As we drove, my sense of anticipation was building up. I was looking forward to a reunion with my old friend. Has she changed? Has she got more wrinkles like me? A bit frayed around the edges for instance?
Let me tell you, that sense of arrival still takes your breath away. The scale and grandeur of the lobby is still “wow”. It takes you a moment to catch your breath and tear your eyes away from all that marble, all those pillars, all those colours. But as your senses adjust, you zoom in on the only thing that counts in any hotel – big or small, budget or luxury – the staff.
And they are as warm and friendly as I remember. The Bruneians, to me, blend the best of Malaysians and Singaporeans – the natural-ness of the former and the efficiency of the latter.
Some though are a tad too stiff and formal for what Keiler wants it to be – a resort destination. Perhaps it comes from the environment they work in. The power of a place to affect the manner of an individual cannot be underestimated, but you can feel the Empire has mellowed, even relaxed, over the years.
It makes no apologies for its physicality – it is still as opulent and luxurious as I recall it. But it seems more toned down somehow. Perhaps it’s just me or perhaps it’s just that the Empire is a concept whose time has come. Yesterday’s opulence is today’s luxury. Since the Empire was built, grand and opulent have become as common as camels in the desert – look no further than Dubai’s Burj Al Arab or Abu Dhabi’s Emirates Palace.
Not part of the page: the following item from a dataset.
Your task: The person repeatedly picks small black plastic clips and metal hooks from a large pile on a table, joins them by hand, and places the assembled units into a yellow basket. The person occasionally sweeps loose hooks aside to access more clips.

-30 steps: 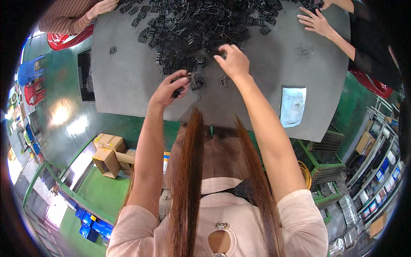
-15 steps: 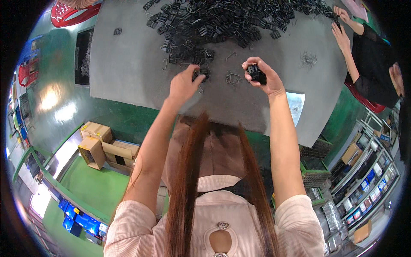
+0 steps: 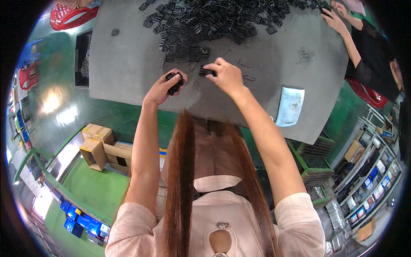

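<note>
1. Black ribbed pieces [image 3: 205,25]: lie in a large heap across the far part of the grey tabletop [image 3: 128,73], trailing off in a small cluster toward the hands.
2. Left hand [image 3: 162,88]: held up over the near part of the tabletop, fingers curled around a dark held piece [image 3: 174,84]; cannot tell how many more in the palm.
3. Right hand [image 3: 230,78]: just across from the left, fingers narrow, thumb and fingertips closed on a black ribbed block [image 3: 204,71]; cannot tell whether touching the tabletop.
4. Wire hooks [image 3: 244,64]: lie loose around both hands, with a tangled wire bunch [image 3: 305,55] farther right.
5. Blue-and-white packet [image 3: 291,107]: rests near the right near corner, bearing faint marks at its middle, too small to read.
6. Blue boxes [image 3: 87,222] at lower left: carry white and yellow patches, too blurred to read.
7. Packages [image 3: 367,183] at right: show blue and white printed faces, too small to read.
8. Co-worker's hands [image 3: 337,24]: at the heap's right end, beside black pieces.
</note>
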`<state>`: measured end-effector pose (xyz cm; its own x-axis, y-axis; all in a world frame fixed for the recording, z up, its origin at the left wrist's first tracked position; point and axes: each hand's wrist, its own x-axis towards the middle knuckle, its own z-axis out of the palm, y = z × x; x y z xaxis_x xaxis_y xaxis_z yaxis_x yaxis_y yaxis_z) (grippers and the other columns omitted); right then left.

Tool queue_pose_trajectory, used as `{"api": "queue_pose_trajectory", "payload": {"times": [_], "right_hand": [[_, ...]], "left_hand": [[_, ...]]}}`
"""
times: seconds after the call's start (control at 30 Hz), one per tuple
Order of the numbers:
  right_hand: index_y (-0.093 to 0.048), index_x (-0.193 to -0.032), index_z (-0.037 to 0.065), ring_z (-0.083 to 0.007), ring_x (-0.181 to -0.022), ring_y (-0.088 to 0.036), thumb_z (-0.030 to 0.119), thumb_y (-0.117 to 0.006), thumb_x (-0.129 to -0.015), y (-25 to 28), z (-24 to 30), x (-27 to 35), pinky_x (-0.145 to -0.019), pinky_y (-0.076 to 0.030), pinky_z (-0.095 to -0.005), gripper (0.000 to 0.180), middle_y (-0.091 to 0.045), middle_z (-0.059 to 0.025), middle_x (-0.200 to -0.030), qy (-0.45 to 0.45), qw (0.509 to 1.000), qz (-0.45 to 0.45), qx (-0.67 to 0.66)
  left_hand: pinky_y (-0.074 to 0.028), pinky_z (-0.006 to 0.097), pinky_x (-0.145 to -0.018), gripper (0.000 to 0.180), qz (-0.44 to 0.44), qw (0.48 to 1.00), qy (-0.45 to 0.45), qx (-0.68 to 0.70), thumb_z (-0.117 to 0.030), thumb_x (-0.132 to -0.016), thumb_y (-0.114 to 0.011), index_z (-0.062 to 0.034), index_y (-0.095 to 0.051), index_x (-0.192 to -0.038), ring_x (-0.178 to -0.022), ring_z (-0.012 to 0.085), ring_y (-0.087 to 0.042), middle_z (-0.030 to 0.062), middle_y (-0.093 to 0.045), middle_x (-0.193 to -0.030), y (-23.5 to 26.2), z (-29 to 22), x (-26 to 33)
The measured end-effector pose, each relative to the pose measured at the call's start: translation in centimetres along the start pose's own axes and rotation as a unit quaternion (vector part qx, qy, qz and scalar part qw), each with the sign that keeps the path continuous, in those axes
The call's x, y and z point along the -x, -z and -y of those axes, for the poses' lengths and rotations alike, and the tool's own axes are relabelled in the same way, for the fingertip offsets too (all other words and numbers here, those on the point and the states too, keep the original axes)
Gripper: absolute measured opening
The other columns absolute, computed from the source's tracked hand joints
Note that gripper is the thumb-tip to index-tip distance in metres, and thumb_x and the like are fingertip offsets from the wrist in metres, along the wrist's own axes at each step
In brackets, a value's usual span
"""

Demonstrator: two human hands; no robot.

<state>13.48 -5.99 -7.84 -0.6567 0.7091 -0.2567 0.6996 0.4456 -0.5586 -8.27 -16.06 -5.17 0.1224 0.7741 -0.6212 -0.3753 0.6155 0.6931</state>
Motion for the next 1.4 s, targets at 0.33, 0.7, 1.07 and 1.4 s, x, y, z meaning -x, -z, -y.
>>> {"api": "queue_pose_trajectory", "payload": {"times": [0.33,0.7,1.07,1.4], "right_hand": [[-0.066,-0.093,0.023,-0.0231,-0.083,-0.061,0.024,-0.066,-0.075,-2.0,1.4,-0.7,-0.065,-0.053,-0.0367,0.018,-0.055,-0.0037,-0.092,0.025,0.994,-0.081,0.069],[-0.058,-0.122,0.017,-0.0176,-0.072,-0.056,0.022,-0.067,-0.078,1.8,-2.3,12.3,-0.069,-0.046,-0.0308,0.045,-0.059,-0.0058,-0.081,-0.184,0.955,-0.141,-0.186],[-0.028,-0.142,0.014,-0.0365,-0.1,-0.059,0.023,-0.065,-0.074,-0.7,-7.9,19.8,-0.085,-0.045,-0.0435,0.078,-0.062,-0.02,-0.109,-0.487,0.851,-0.113,-0.163],[-0.066,-0.089,0.011,-0.0071,-0.059,-0.053,0.024,-0.071,-0.078,9.7,-11.6,23.3,-0.045,-0.038,-0.0221,0.018,-0.059,-0.0002,-0.071,-0.43,0.643,-0.429,-0.466]], "left_hand": [[-0.046,0.03,-0.059,0.024,-0.114,0.95,-0.007,0.291,-0.032,-0.093,-0.05,-0.0084,-0.056,-0.094,-0.084,0.021,-0.057,0.0059,-0.059,-0.089,0.7,4.6,-2.3],[-0.051,0.033,-0.063,0.018,0.036,0.887,-0.002,0.461,-0.029,-0.092,-0.052,-0.0126,-0.057,-0.097,-0.091,0.0249,-0.058,0.0053,-0.06,-0.1,-4.6,5.5,-4.6],[-0.051,0.036,-0.066,0.019,0.103,0.92,0.052,0.374,-0.028,-0.093,-0.051,-0.0116,-0.058,-0.098,-0.095,0.0256,-0.057,0.006,-0.059,-0.104,-6.4,3.3,-5.6],[-0.051,0.038,-0.069,0.025,0.181,0.967,0.165,0.067,-0.032,-0.091,-0.054,-0.0094,-0.055,-0.102,-0.089,0.0232,-0.062,0.0077,-0.062,-0.1,-28.0,3.2,-11.3]]}}
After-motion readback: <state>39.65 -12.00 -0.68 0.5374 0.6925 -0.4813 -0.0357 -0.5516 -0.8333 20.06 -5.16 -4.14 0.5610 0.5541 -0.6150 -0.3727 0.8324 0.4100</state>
My friend David who is with me and who is seeing the Empire for the first time is overawed. His jaw is slack. I feel a bit smug about it. “Wait till you see the suites and oh yes, the camel,” I said.
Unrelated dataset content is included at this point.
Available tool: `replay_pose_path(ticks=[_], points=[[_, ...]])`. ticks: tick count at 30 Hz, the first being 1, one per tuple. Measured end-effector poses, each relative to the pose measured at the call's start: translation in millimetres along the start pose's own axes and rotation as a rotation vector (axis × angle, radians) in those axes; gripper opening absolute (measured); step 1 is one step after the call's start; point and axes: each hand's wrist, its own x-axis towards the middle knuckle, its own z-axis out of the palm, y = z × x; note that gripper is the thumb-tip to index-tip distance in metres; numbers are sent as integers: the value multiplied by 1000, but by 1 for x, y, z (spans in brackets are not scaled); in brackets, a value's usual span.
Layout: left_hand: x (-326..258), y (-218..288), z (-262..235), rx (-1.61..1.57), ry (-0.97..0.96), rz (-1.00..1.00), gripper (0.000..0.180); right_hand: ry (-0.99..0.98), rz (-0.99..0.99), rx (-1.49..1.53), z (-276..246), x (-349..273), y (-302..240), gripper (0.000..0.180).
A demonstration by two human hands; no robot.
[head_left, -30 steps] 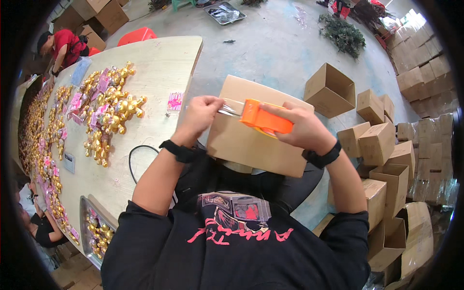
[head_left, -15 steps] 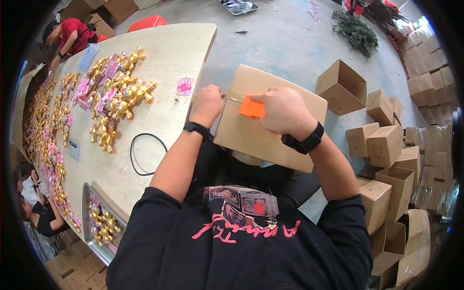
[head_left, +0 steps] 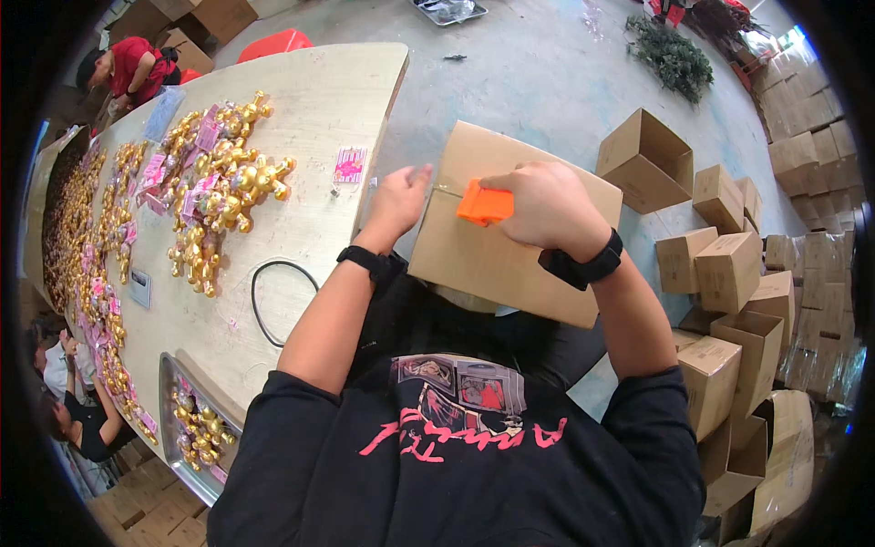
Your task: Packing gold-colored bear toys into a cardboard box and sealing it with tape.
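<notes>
A closed cardboard box (head_left: 533, 264) sits in front of me, its top seam running across from the left edge. My right hand (head_left: 551, 210) is wrapped round an orange tape dispenser (head_left: 485, 202), which rests on the box top by that seam, near the left side. Just off the box's left edge is my left hand (head_left: 398, 202), with its fingers stretched out and nothing visible in them. Whether it touches the box I cannot tell.
To my left, a long table (head_left: 355, 82) bears heaps of gold-wrapped items (head_left: 232, 182), a pink card (head_left: 349, 164), a black cord loop (head_left: 257, 296) and a metal tray (head_left: 170, 428). Several cardboard boxes (head_left: 645, 159) stand at right. Co-workers (head_left: 137, 68) are along the table's far side.
My left hand's fingers have straightened from a more curled shape. The tape dispenser and my right hand have shifted very slightly to the right in view, along with the box.
</notes>
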Motion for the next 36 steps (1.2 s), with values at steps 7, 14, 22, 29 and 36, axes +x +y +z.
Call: replay_pose_path(ticks=[7,14,22,29,36], points=[[-19,35,7,45,-283,87,81,18,-64,21,-10,-16,10,51],[-18,52,-2,72,-440,106,91,-64,-39,160,-33,-83,53,59],[-19,46,-9,152,-340,110,93,-33,168,58,-43,-207,130,57],[-14,36,-2,46,-416,87,93,-16,244,-51,9,-262,192,64],[-17,49,-4,145,-447,65,90,-87,276,7,46,-219,184,58]])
The two camels are still there – one is in the lobby, encased in a glass cage, the other is in a suite.
I was impressed by how well-kept the whole resort is. Often when you revisit a grand place after a few years, you find it peeling and frayed in places. It must cost a bundle to upkeep this sprawling resort but they obviously believe in maintenance being the best policy.
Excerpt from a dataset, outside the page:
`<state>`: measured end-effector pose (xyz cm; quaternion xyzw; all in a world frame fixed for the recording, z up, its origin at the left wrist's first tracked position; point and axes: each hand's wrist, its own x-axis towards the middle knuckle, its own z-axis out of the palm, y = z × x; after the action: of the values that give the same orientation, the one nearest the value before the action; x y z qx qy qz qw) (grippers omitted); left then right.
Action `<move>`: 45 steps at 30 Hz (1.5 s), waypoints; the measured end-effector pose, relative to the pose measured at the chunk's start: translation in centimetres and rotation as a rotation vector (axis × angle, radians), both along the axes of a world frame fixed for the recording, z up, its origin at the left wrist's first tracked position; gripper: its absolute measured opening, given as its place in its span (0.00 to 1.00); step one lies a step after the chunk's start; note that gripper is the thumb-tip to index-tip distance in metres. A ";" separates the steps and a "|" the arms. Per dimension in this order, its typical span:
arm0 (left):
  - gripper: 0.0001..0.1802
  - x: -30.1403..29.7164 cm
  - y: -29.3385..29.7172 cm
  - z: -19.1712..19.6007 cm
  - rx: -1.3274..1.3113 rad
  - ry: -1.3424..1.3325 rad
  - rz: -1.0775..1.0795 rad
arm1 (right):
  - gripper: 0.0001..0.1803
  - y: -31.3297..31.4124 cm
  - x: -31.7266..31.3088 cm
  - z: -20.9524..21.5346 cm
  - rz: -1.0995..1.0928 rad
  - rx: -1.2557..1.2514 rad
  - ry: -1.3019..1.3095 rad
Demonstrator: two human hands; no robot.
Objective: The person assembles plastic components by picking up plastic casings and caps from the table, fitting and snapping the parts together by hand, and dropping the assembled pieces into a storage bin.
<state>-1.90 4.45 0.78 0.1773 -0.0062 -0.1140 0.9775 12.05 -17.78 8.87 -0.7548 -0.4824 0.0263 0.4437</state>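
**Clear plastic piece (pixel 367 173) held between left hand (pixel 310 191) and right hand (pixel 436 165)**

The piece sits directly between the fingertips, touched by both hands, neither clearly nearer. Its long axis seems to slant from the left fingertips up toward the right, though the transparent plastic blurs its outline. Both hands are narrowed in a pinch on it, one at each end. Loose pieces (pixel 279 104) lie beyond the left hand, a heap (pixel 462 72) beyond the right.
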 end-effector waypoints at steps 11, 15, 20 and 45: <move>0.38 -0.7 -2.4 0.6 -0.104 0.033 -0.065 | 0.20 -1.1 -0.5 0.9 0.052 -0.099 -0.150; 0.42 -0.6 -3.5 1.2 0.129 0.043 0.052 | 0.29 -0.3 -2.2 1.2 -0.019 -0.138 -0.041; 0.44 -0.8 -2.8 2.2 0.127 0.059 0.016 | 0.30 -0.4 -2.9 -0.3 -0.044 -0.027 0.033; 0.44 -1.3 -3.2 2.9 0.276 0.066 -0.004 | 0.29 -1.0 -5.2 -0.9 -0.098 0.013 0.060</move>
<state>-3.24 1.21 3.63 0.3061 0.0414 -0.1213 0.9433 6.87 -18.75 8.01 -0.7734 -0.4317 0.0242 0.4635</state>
On a tour of the resort – you have to do it by buggy otherwise it might take a day or so, I say hello to my golf course to which I remain faithful having not played another round since, pop into the cinema where they’re showing “The Transformers”, poke my head into the disco where I can remember a great party was had by one and all during ATF and revisit the wing in which I stayed and the bed on which I slept. I was told they’re opening a new villa wing which has just been completed.
At sunset, over cranberry juice, I watched the sun go down over the horizon and reflected on why such a magical place so close to Singapore and several major Asian markets remains so far away in their imagination.
Perhaps it’s to do with the lack of awareness – most people think of Brunei as small, boring, nothing to do, the way people used to think of Singapore actually. Also Brunei is dry, so there’s a feeling that you can’t have much fun without booze. Reality is, you can bring in your entitlement and you can drink privately if you wish to. And perhaps it’s okay to do without booze for a few days anyway. But human nature being what it is, what is forbidden makes it sweeter.
The hotel was running 40% occupancy the day I was there, Keiler told me. Chinese tourists have discovered it, combining it with Sabah, as have the Koreans and Taiwanese. Keiler wants to market it more aggressively as a resort and when you look at the range of things to do at the Empire as well as the grandeur and luxury of the hotel, you see no reason why this couldn’t be an alternative quick break for the ever-seeking traveller living in Asia.
The trick though is to get the word out and in today’s world where so many destinations are competing for attention, it is easy for a grand hotel in a small place to get lost amid the clutter.
I am glad though the Empire and I are reunited and that unlike me, she has aged gracefully.